__Data listing__:
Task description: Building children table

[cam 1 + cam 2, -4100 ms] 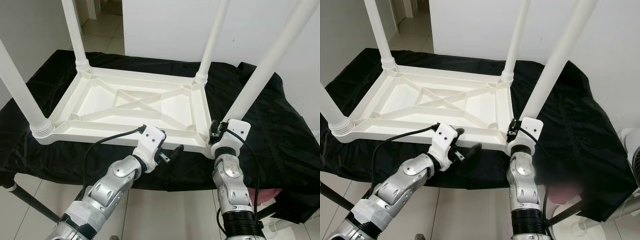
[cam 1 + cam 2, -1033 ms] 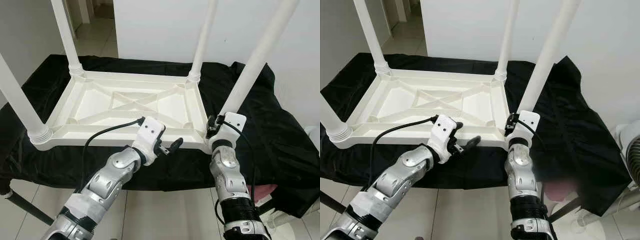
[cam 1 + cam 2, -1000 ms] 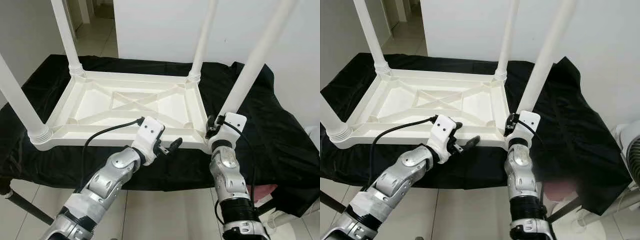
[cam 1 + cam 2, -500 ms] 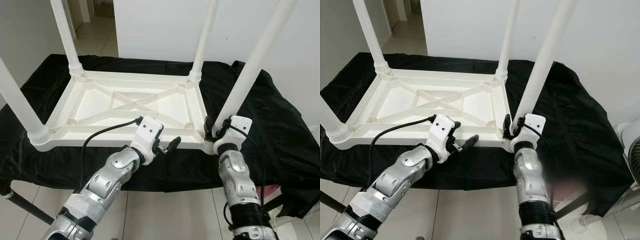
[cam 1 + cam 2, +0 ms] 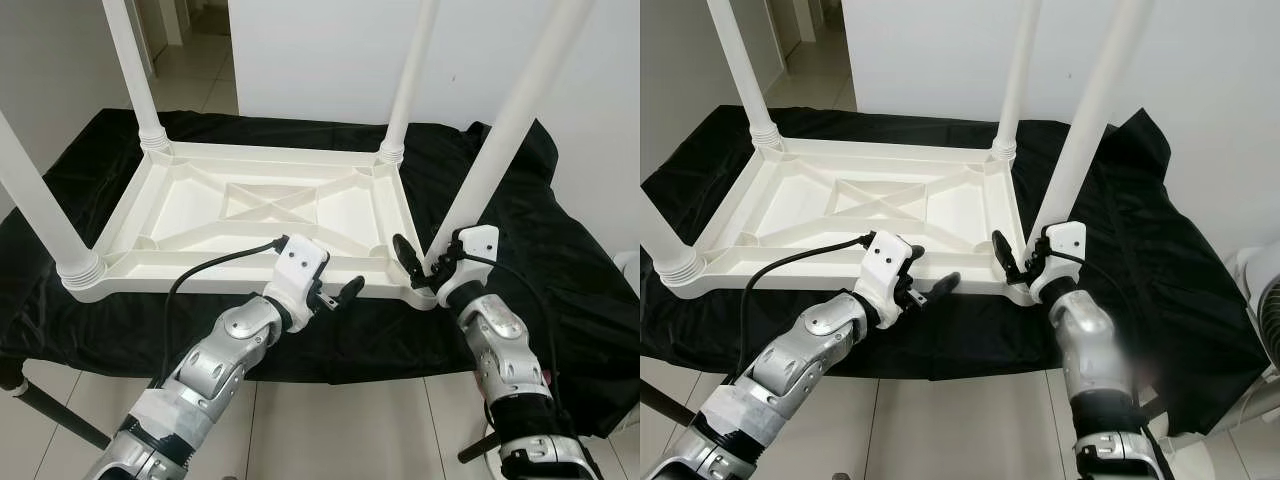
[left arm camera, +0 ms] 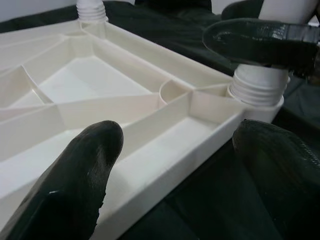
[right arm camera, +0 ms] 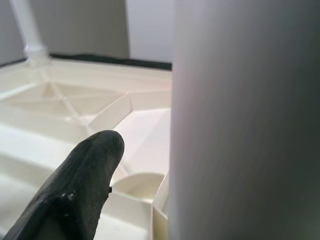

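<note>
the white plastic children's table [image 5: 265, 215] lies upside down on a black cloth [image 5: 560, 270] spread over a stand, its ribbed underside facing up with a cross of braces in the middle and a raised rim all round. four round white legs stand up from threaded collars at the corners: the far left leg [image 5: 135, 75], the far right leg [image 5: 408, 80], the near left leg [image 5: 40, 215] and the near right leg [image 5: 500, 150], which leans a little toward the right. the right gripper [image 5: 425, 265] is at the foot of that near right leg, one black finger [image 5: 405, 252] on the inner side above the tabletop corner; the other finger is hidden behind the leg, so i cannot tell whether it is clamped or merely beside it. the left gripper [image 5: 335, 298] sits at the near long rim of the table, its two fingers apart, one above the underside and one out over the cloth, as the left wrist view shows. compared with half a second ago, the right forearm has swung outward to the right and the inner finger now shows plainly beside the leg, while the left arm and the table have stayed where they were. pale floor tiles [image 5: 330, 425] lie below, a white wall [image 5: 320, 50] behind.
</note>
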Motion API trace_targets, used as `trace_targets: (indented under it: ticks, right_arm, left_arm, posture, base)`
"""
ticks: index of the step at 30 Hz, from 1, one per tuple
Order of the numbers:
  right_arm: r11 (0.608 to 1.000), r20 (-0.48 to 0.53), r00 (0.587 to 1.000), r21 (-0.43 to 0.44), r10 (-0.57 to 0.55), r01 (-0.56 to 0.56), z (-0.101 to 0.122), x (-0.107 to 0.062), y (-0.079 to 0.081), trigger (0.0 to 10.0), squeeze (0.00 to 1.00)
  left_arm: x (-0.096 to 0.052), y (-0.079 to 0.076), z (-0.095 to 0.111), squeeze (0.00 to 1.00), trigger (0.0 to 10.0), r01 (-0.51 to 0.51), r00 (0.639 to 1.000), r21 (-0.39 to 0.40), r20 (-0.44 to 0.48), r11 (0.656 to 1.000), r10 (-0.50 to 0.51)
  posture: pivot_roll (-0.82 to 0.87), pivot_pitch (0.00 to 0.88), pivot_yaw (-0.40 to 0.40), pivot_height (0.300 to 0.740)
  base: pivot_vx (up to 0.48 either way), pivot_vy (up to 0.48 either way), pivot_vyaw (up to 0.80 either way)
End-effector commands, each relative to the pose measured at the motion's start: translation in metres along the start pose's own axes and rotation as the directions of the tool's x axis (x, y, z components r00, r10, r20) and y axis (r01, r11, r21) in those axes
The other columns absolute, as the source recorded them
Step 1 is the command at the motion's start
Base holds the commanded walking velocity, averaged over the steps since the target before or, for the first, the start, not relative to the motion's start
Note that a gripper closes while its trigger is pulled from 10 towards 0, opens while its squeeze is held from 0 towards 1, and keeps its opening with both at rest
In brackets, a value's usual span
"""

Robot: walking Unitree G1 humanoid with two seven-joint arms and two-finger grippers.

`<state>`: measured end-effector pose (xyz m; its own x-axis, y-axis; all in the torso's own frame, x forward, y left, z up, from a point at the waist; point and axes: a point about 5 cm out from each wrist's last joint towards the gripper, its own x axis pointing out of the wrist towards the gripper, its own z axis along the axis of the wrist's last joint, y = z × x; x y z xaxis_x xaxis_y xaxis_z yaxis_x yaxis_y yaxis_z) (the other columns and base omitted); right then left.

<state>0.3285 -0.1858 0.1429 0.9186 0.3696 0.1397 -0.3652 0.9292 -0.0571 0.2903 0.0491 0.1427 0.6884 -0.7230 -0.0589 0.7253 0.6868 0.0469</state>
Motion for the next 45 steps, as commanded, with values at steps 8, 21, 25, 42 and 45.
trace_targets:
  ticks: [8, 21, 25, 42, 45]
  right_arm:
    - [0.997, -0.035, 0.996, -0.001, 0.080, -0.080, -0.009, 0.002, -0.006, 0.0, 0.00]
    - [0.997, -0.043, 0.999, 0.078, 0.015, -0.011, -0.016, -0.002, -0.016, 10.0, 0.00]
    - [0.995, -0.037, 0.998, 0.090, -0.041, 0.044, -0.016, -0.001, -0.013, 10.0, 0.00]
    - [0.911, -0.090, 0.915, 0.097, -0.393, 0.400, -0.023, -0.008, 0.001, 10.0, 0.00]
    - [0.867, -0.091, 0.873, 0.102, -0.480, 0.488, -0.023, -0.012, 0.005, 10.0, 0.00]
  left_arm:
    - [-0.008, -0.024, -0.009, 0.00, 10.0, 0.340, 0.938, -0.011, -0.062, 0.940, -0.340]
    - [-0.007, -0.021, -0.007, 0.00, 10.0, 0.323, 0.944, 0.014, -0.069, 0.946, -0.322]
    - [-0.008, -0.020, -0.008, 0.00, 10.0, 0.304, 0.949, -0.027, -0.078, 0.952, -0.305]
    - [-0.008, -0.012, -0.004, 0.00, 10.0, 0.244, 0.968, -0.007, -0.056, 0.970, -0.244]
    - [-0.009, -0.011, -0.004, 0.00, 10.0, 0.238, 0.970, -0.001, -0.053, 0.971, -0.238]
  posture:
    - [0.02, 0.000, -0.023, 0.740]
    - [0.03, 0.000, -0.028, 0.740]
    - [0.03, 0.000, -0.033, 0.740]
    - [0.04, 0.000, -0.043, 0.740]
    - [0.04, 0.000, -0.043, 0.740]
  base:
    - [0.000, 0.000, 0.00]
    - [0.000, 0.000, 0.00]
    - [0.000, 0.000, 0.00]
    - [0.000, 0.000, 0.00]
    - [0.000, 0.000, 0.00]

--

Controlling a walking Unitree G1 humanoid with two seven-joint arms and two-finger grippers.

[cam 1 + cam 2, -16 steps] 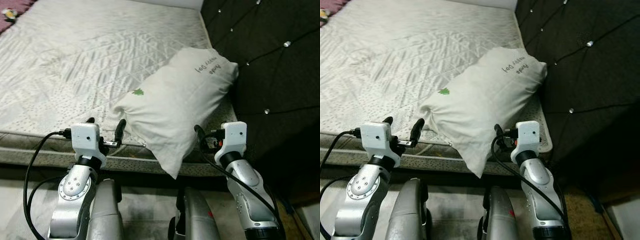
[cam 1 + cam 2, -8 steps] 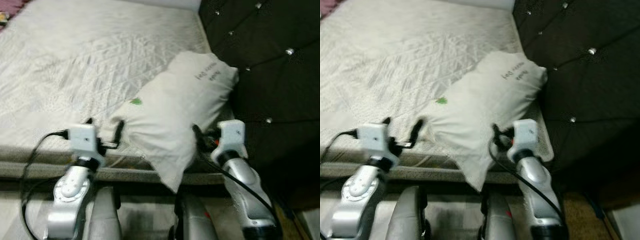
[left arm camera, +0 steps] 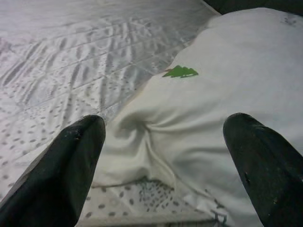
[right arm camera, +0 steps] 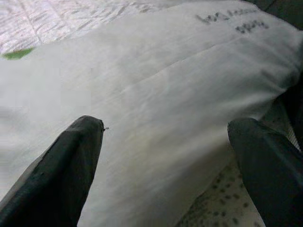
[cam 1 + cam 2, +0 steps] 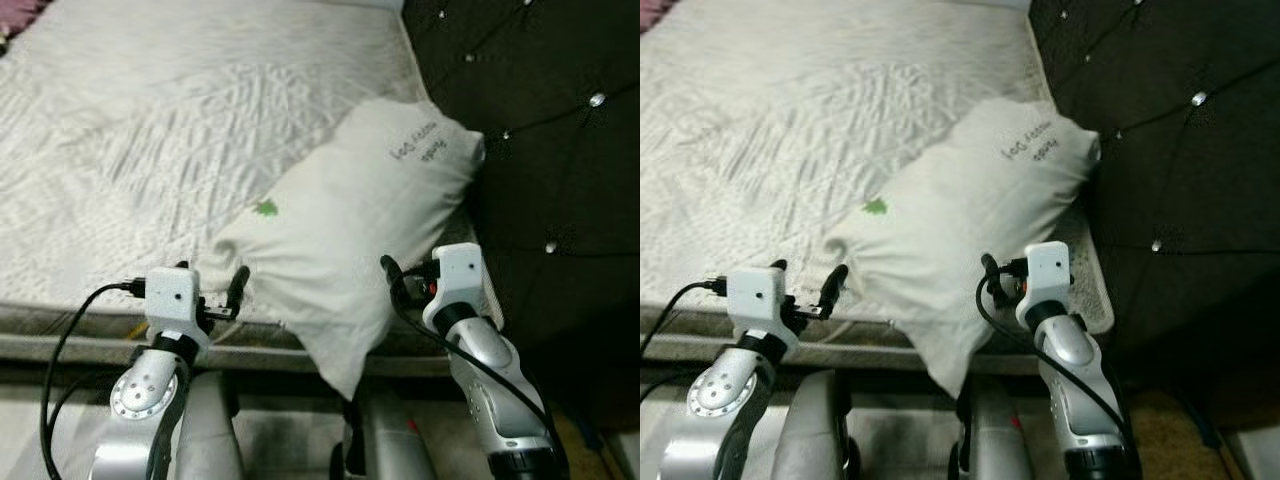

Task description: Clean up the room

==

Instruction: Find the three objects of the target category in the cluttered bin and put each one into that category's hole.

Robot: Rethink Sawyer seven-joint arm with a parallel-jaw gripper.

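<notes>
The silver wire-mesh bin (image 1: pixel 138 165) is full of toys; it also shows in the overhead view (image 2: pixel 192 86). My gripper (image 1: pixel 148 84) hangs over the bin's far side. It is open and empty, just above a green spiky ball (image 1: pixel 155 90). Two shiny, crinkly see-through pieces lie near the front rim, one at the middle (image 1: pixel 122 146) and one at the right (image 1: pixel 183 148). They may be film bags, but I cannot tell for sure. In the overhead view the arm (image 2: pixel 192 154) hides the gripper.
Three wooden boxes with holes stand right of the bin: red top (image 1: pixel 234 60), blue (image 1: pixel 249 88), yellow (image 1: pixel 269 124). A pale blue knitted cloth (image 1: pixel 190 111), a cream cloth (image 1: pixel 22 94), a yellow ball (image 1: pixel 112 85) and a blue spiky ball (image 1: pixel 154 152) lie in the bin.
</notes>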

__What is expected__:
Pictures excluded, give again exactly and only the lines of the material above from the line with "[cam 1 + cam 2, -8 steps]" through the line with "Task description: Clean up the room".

__Reply__:
[cam 1 + cam 2, -8 steps] 
[left arm camera, +0 steps] 
[right arm camera, +0 steps] 
[cam 1 + cam 2, +0 steps] 

Task description: Clean up the room

The response to this exercise is now complete.